Repeat the data exactly, please; no pictures belong in the copy.

(Provided material begins)

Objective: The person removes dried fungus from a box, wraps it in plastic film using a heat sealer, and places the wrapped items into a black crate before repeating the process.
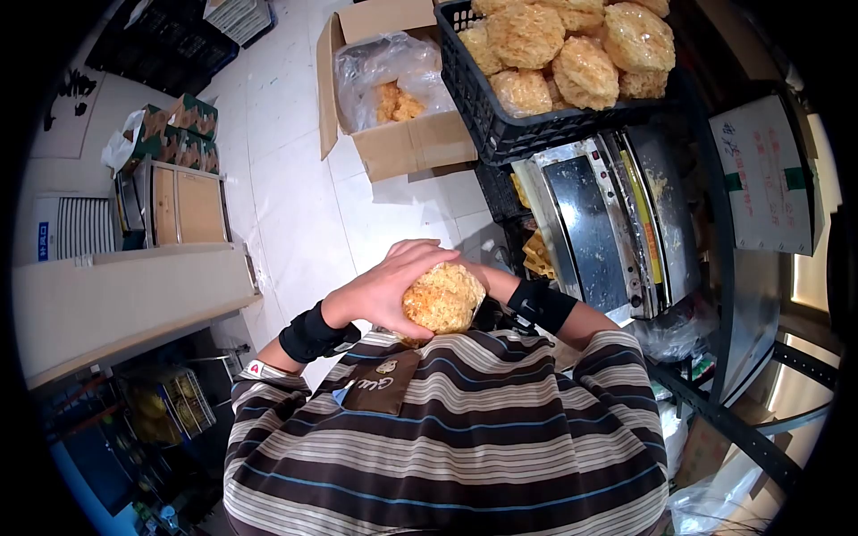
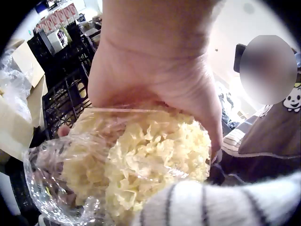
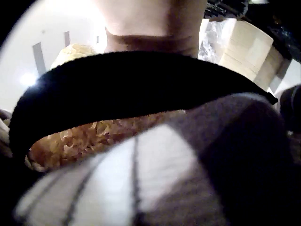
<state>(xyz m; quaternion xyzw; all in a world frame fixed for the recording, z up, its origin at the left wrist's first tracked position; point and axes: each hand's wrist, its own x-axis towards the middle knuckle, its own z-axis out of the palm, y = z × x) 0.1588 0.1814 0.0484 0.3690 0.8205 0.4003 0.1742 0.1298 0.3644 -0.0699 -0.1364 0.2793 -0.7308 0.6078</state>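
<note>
Looks like you're mid-wrap: left hand (image 1: 389, 281) curled round the bundle (image 1: 444, 299), right hand (image 1: 484, 276) too hidden to tell. Next probably needs that loose plastic (image 2: 47, 181) tucked.

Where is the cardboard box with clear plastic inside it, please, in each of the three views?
Head: upper middle; the cardboard box stands left of the black crate.
Left wrist: the box is at the far left, cut by the picture's edge.
Right wrist: apparently the same box, partly visible at upper right.
Shared landmark: the striped shirt, low in every view.
</note>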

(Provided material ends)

**Response to the exercise:**
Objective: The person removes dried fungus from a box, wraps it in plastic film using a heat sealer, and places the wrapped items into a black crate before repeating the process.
<state>(xyz m; quaternion xyzw; all in a world frame fixed for the recording, z up, its origin at the left wrist's first tracked position; point and axes: each hand's wrist, its own x-axis towards the middle knuckle, its own z-axis out of the palm, y = z × x) 0.1588 0.1814 0.0484 0.3690 0.8205 0.4003 0.1742 0.1298 0.3644 -0.0699 -0.1364 0.2793 -0.7308 0.6078</state>
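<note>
Looks like you're mid-wrap: left hand (image 1: 389, 281) curled round the bundle (image 1: 444, 299), right hand (image 1: 484, 276) too hidden to tell. Next probably needs that loose plastic (image 2: 47, 181) tucked.

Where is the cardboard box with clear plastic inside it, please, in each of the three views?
Head: upper middle; the cardboard box stands left of the black crate.
Left wrist: the box is at the far left, cut by the picture's edge.
Right wrist: apparently the same box, partly visible at upper right.
Shared landmark: the striped shirt, low in every view.
</note>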

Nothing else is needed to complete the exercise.